• _YOUR ASSIGNMENT_: Would you set down each line of the data below exactly?

• _PROVIDED DATA_:
════════════════

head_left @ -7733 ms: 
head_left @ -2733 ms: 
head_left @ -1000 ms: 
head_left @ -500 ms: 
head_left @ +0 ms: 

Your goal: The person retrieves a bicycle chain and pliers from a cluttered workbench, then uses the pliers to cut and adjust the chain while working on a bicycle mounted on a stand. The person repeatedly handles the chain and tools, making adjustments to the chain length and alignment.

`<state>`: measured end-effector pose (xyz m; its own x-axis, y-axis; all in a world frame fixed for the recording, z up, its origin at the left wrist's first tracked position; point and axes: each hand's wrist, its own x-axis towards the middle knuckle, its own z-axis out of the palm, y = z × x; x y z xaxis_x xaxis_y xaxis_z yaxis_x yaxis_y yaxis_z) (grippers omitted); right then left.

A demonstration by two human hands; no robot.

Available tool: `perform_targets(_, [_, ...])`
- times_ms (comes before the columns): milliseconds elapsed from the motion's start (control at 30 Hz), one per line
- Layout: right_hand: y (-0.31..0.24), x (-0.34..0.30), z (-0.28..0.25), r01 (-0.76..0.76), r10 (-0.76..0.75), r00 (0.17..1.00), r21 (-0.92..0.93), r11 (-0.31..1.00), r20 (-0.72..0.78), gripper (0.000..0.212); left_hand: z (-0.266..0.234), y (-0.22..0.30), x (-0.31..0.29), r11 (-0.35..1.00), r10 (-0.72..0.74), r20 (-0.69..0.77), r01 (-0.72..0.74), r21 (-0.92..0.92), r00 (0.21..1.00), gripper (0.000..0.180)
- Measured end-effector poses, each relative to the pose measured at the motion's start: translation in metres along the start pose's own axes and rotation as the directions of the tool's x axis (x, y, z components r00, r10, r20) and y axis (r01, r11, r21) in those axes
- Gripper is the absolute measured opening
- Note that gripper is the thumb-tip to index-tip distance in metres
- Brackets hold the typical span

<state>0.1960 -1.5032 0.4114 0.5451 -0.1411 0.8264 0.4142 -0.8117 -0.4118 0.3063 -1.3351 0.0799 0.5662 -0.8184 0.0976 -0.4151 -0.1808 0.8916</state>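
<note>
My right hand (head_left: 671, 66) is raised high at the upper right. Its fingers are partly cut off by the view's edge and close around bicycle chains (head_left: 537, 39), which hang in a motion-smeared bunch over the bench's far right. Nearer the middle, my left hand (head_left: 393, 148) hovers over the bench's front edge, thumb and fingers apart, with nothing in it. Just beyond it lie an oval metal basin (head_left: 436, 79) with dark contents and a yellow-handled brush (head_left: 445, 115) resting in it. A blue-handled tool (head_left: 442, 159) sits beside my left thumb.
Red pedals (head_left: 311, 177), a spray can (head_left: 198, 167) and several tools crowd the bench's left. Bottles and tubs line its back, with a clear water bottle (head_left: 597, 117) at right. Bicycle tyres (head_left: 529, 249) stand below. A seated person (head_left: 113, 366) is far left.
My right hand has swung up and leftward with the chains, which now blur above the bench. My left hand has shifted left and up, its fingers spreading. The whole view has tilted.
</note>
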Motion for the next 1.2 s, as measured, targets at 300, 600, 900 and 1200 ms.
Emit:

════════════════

• _SOLUTION FOR THIS EXERCISE_:
head_left @ -7733 ms: 
head_left @ -2733 ms: 
head_left @ -1000 ms: 
head_left @ -500 ms: 
head_left @ +0 ms: 

Your goal: The person retrieves a bicycle chain and pliers from a cluttered workbench, then uses the pliers to cut and adjust the chain while working on a bicycle mounted on a stand. The person repeatedly handles the chain and tools, making adjustments to the chain length and alignment.

`<state>`: measured end-effector pose (xyz m; its own x-axis, y-axis; all in a world frame fixed for the recording, z up, its origin at the left wrist's first tracked position; point and axes: each hand's wrist, its own x-axis towards the middle knuckle, its own z-axis out of the palm, y = z × x; x y z xaxis_x xaxis_y xaxis_z yaxis_x yaxis_y yaxis_z) (grippers omitted); right then left.

A demonstration by two human hands; no robot.

Available tool: `perform_targets(_, [_, ...])`
- times_ms (comes before the columns): milliseconds elapsed from the motion's start (control at 30 Hz), one per line
- Layout: right_hand: y (-0.31..0.24), x (-0.34..0.30), z (-0.28..0.25), r01 (-0.76..0.76), r10 (-0.76..0.75), r00 (0.17..1.00), r21 (-0.92..0.93), r11 (-0.31..1.00), r20 (-0.72..0.78), gripper (0.000..0.212); left_hand: z (-0.266..0.234), y (-0.22..0.30), x (-0.31..0.29), r11 (-0.35..1.00), r10 (-0.72..0.74), r20 (-0.69..0.77), r01 (-0.72..0.74), r21 (-0.92..0.92), r00 (0.21..1.00), gripper (0.000..0.180)
- Measured end-effector poses, each relative to the pose measured at the motion's start: translation in metres along the start pose's own axes and rotation as the directions of the tool's x axis (x, y, z components r00, r10, r20) and y axis (r01, r11, r21) in those axes
- Gripper is the absolute measured opening
- Note that gripper is the thumb-tip to index-tip distance in metres
- Brackets hold the typical span

<state>0.1960 -1.5032 0.4114 0.5451 -0.1411 0.8264 0.4142 -0.8117 -0.4118 0.3063 -1.3351 0.0799 0.5662 -0.8184 0.0976 -0.4151 -0.1808 0.8916</state>
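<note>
My right hand (head_left: 671, 66) is raised high at the upper right. Its fingers are partly cut off by the view's edge and close around bicycle chains (head_left: 537, 39), which hang in a motion-smeared bunch over the bench's far right. Nearer the middle, my left hand (head_left: 393, 148) hovers over the bench's front edge, thumb and fingers apart, with nothing in it. Just beyond it lie an oval metal basin (head_left: 436, 79) with dark contents and a yellow-handled brush (head_left: 445, 115) resting in it. A blue-handled tool (head_left: 442, 159) sits beside my left thumb.
Red pedals (head_left: 311, 177), a spray can (head_left: 198, 167) and several tools crowd the bench's left. Bottles and tubs line its back, with a clear water bottle (head_left: 597, 117) at right. Bicycle tyres (head_left: 529, 249) stand below. A seated person (head_left: 113, 366) is far left.
My right hand has swung up and leftward with the chains, which now blur above the bench. My left hand has shifted left and up, its fingers spreading. The whole view has tilted.
</note>
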Motion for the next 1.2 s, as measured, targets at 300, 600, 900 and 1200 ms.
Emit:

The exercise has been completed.